As I wrote at the outset, Bush, unlike those who disparage him as a “frat boy”, understands that we are in the midst of an epochal crisis. He understands that we must meet a threat to our civilization that will not be easily or quickly eliminated. However, that is not the same thing as having the will to do what is necessary to end that threat. What is necessary is war. That much Bush has understood and has had the will to undertake. However, war, justly and effectively conducted, does not offer the luxury of being conducted inoffensively. The lines between allies and enemies, loyal and disloyal opposition, dissenters and traitors cannot be blurred to make nice with everyone. Doing so confuses the rationale for war, allows the just causes for it to be called into disrepute, undermines the popular mandate to carry it out, weakens the will of war leaders to make the hard decisions, escalates the cost in blood and treasure, and delays victory or even brings about defeat.

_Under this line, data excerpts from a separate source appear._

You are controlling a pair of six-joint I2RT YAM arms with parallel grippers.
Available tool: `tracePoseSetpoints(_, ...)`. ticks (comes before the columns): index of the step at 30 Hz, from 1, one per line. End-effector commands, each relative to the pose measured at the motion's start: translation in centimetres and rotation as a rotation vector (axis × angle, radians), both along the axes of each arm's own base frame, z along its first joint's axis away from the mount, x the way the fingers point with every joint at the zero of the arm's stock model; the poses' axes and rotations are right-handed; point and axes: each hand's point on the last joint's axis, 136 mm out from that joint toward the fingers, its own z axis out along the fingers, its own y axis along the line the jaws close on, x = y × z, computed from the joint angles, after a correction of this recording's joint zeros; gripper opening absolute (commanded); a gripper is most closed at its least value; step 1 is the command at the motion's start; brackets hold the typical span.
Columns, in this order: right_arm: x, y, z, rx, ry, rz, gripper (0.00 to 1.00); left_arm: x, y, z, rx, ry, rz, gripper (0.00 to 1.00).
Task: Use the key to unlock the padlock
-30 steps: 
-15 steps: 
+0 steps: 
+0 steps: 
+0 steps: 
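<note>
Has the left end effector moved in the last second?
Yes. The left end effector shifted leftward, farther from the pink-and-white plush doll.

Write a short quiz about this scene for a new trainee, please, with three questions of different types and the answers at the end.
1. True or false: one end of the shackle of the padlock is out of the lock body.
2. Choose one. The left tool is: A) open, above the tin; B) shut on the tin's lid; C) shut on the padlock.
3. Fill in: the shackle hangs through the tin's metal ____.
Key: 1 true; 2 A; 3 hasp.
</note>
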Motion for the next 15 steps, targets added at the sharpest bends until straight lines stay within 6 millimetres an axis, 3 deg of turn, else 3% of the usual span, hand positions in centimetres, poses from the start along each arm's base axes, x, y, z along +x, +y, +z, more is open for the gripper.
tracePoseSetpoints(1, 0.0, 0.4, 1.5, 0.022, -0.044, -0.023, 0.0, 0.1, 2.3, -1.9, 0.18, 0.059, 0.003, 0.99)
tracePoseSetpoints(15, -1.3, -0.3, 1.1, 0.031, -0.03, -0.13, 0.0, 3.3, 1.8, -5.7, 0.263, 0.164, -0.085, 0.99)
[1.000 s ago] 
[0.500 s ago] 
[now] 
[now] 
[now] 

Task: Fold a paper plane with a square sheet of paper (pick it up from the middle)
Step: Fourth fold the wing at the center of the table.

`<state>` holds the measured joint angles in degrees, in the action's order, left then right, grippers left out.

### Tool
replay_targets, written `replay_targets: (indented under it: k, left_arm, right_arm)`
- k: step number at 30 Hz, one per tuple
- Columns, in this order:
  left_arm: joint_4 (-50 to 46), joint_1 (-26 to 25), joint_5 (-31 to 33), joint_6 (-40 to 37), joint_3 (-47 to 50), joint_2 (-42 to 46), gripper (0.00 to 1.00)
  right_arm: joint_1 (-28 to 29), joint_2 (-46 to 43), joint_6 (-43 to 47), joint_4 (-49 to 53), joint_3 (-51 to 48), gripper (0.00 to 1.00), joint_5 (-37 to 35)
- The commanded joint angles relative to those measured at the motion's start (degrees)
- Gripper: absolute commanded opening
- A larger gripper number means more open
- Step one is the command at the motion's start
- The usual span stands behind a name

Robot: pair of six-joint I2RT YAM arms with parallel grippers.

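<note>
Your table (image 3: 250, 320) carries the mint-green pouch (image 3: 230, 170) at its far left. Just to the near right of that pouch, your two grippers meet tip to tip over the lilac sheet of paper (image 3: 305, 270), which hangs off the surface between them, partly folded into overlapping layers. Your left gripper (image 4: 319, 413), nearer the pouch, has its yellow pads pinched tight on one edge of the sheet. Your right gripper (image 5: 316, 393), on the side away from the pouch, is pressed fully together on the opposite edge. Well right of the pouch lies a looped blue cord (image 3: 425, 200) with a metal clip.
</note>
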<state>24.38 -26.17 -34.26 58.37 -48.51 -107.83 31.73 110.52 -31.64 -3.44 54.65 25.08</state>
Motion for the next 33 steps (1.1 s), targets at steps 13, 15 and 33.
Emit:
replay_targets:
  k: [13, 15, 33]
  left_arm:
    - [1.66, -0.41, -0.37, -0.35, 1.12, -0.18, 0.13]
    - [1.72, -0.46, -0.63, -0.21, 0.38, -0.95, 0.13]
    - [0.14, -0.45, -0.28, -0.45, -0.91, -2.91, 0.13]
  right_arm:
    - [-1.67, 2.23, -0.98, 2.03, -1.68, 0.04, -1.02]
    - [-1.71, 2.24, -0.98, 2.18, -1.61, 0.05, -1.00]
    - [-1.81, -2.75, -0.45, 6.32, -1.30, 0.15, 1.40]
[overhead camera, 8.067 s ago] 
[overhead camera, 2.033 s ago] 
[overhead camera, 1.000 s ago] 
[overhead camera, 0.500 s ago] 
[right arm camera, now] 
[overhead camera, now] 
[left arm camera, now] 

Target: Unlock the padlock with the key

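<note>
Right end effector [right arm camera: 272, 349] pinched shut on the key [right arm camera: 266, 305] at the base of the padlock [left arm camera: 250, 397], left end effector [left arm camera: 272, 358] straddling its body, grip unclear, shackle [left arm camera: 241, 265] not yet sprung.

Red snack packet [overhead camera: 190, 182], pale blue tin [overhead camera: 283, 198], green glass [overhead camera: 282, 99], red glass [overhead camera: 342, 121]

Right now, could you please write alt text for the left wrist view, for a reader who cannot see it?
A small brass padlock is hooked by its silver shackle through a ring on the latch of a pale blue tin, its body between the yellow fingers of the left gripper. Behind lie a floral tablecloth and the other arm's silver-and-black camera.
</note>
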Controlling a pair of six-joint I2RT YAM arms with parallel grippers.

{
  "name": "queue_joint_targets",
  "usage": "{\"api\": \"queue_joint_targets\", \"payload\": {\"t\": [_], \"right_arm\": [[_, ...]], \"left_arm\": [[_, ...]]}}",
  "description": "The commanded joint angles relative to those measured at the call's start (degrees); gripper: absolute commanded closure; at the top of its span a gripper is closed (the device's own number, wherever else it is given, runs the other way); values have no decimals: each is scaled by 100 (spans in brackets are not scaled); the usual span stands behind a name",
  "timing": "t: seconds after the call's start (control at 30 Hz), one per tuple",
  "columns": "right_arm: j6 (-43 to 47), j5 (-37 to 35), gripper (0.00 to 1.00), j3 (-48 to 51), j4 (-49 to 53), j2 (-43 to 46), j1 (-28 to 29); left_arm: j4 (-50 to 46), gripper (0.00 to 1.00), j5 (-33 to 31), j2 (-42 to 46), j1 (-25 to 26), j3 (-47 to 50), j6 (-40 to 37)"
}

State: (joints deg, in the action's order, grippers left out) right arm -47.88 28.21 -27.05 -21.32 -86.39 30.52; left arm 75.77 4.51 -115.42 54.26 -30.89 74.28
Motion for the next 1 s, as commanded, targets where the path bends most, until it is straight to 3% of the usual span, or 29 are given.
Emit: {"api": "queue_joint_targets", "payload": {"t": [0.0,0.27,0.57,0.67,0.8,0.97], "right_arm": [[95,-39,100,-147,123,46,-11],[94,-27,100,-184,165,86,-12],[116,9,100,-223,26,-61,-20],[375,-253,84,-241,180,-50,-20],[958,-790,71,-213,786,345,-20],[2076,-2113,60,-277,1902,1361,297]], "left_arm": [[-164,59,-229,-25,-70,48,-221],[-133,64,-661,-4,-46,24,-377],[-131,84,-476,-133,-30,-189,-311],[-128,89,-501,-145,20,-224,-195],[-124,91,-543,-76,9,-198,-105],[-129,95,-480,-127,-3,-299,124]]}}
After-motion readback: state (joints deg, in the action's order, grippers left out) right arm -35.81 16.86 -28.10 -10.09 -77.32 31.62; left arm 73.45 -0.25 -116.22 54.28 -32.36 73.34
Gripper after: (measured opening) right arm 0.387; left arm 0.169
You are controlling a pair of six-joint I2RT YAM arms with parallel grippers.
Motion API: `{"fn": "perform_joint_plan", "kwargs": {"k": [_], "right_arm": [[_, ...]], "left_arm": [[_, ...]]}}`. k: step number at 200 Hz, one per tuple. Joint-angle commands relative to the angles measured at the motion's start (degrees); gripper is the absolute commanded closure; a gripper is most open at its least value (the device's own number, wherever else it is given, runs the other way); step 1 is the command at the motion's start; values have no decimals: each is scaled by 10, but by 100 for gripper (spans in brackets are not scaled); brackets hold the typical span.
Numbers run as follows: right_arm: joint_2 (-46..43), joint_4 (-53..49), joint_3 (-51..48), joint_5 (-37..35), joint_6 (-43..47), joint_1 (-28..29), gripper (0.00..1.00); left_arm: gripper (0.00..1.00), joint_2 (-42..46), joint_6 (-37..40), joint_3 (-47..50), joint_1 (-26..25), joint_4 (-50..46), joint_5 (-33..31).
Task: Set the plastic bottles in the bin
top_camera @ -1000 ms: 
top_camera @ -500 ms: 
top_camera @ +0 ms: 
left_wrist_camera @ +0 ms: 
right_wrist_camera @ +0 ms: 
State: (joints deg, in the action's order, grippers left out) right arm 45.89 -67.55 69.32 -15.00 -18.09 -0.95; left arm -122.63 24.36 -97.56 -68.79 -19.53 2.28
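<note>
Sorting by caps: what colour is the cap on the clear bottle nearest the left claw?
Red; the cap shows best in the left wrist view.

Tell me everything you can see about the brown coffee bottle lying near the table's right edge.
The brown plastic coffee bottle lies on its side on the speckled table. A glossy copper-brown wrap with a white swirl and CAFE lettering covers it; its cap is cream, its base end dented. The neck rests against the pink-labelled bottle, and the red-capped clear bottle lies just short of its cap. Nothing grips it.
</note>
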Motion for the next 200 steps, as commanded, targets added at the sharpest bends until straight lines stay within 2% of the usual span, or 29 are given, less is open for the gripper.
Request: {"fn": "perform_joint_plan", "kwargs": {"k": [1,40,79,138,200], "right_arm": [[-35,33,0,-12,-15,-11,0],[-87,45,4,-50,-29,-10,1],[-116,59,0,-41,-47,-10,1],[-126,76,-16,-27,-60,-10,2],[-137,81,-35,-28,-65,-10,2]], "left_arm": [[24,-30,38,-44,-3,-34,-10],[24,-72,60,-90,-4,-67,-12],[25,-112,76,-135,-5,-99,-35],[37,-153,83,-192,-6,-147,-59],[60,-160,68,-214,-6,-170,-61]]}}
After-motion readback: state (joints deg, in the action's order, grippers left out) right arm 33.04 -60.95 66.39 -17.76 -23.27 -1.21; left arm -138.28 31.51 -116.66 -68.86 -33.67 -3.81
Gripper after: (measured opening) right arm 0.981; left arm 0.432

Let us hope that the “surge” campaign is evidence that Bush has found a new will to finally destroy the jihadists in Iraq, end the fomenting of violence in that country by Iran and Syria, and so make it a haven for peace and prosperity in the Mideast. If not, then we face defeat in Iraq by prematurely withdrawing our forces and inviting new jihadist assaults upon us. Should that come to pass, it will be proof that nice guys make bad presidents.